Autre défi : celui de l'identité numérique, levier fort de garantie de notre souveraineté numérique. Sur ce sujet, nous ne sommes pas en avance, et des pays comme l'Estonie peuvent nous donner des leçons de modernité. Néanmoins, nous avançons : l'année dernière, un programme interministériel chargé de l'identité numérique et hébergé par le ministère de l'intérieur a été mis en place. Il conduit le chantier de la future carte d'identité numérique. Il nous faut garantir le meilleur niveau de sécurité possible.

Dernier défi majeur : celui de la sécurité de nos données. Le piratage de nos données sensibles peut représenter une faille de sécurité majeure pour notre pays et nous placer en situation dangereuse. Nous avons pris des mesures de protection maximales - ce qui ne signifie évidemment pas que le système soit infaillible : j'en appelle à la modestie. Nous assurons nous-mêmes la maîtrise de nos centres d'exploitation informatique, et nous sommes dotés d'un Cloud souverain, particulièrement protégé, pour héberger nos données sensibles. Nous venons de surcroît de créer une direction du numérique unique au sein du ministère - j'ai pris cette décision il y a quelques semaines, et la direction sera opérationnelle au 1er janvier prochain.

La souveraineté numérique est vraiment une question de premier plan. Peut-être ma culture, dans ce domaine, est-elle une culture de l'ancien monde.

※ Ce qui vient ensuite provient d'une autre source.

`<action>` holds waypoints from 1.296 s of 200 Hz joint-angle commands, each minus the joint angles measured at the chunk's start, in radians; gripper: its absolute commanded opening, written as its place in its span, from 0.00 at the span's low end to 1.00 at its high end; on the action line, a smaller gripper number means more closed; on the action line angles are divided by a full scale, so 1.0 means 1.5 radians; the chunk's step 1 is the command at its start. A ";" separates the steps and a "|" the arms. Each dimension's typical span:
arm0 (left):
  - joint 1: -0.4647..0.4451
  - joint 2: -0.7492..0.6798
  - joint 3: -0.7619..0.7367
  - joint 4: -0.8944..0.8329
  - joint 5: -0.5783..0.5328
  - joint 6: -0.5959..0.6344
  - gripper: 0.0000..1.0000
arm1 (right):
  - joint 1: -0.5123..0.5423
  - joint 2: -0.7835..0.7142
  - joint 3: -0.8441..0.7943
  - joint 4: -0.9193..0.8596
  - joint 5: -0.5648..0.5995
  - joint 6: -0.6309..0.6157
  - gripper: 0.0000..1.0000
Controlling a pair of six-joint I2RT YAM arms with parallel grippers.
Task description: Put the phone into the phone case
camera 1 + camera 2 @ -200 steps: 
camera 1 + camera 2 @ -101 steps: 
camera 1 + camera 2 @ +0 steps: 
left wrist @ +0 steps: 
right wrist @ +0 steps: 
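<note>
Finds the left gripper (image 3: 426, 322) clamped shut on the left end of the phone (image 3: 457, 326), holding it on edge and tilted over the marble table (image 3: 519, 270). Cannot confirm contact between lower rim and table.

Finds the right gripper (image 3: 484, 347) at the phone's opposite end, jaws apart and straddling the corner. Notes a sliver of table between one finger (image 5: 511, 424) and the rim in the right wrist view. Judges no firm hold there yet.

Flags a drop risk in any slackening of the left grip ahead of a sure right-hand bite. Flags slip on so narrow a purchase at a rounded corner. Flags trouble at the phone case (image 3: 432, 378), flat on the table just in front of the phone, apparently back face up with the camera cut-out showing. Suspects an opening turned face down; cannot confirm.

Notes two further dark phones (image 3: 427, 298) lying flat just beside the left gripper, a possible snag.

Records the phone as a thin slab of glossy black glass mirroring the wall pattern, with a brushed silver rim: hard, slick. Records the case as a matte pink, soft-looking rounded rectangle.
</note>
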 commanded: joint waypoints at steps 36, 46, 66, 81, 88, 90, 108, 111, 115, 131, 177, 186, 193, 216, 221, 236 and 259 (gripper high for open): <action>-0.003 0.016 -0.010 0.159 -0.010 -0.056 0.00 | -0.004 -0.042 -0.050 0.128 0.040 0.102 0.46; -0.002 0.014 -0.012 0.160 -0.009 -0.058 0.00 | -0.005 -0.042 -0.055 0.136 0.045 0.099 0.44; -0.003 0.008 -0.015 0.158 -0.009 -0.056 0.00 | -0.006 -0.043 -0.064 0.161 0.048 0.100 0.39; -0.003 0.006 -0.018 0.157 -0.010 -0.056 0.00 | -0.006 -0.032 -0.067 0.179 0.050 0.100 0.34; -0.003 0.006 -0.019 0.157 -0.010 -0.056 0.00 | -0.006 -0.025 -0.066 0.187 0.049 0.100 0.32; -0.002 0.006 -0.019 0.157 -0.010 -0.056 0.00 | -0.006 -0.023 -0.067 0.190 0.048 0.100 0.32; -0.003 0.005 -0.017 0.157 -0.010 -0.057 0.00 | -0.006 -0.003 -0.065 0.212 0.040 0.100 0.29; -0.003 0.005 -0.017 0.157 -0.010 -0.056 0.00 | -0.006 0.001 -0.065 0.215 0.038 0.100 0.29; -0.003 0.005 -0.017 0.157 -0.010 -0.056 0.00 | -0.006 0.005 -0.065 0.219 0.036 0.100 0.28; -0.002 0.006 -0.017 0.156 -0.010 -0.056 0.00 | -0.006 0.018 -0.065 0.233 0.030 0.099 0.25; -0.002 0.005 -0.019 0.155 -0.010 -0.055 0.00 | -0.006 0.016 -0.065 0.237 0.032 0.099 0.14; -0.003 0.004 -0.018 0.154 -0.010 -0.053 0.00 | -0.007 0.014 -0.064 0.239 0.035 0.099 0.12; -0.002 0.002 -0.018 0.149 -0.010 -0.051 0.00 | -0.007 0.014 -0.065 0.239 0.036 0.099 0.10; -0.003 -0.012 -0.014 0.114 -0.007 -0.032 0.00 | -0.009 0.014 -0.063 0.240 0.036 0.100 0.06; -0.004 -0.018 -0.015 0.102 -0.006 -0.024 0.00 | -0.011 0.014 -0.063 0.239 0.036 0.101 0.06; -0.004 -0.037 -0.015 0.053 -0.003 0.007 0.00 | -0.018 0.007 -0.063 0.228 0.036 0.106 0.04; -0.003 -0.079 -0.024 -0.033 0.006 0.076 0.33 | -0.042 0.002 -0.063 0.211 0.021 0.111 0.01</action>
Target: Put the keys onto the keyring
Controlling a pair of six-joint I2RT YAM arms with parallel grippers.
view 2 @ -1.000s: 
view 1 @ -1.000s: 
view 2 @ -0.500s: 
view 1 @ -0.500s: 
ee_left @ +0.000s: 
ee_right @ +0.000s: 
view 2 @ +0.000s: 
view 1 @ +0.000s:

N'y voyez aucune provocation de la part d'un ministre ayant accompagné la création de La République En Marche : la plupart d'entre nous avons un rapport appris au numérique, et non un rapport d'évidence, comme l'est celui de certains des acteurs auxquels nous avons à faire face. Sur cette question sensible et très complexe, aucune affirmation ne saurait être réputée à l'épreuve du doute, l'imagination de nos ingénieurs et de certains de nos adversaires étant souvent sans limites pour exploiter toutes les failles. J'insisterai sur un mot : vigilance absolue. Et je l'assortirai d'un autre, qui qualifie le mieux l'action du ministère pour lutter contre ces risques : détermination absolue.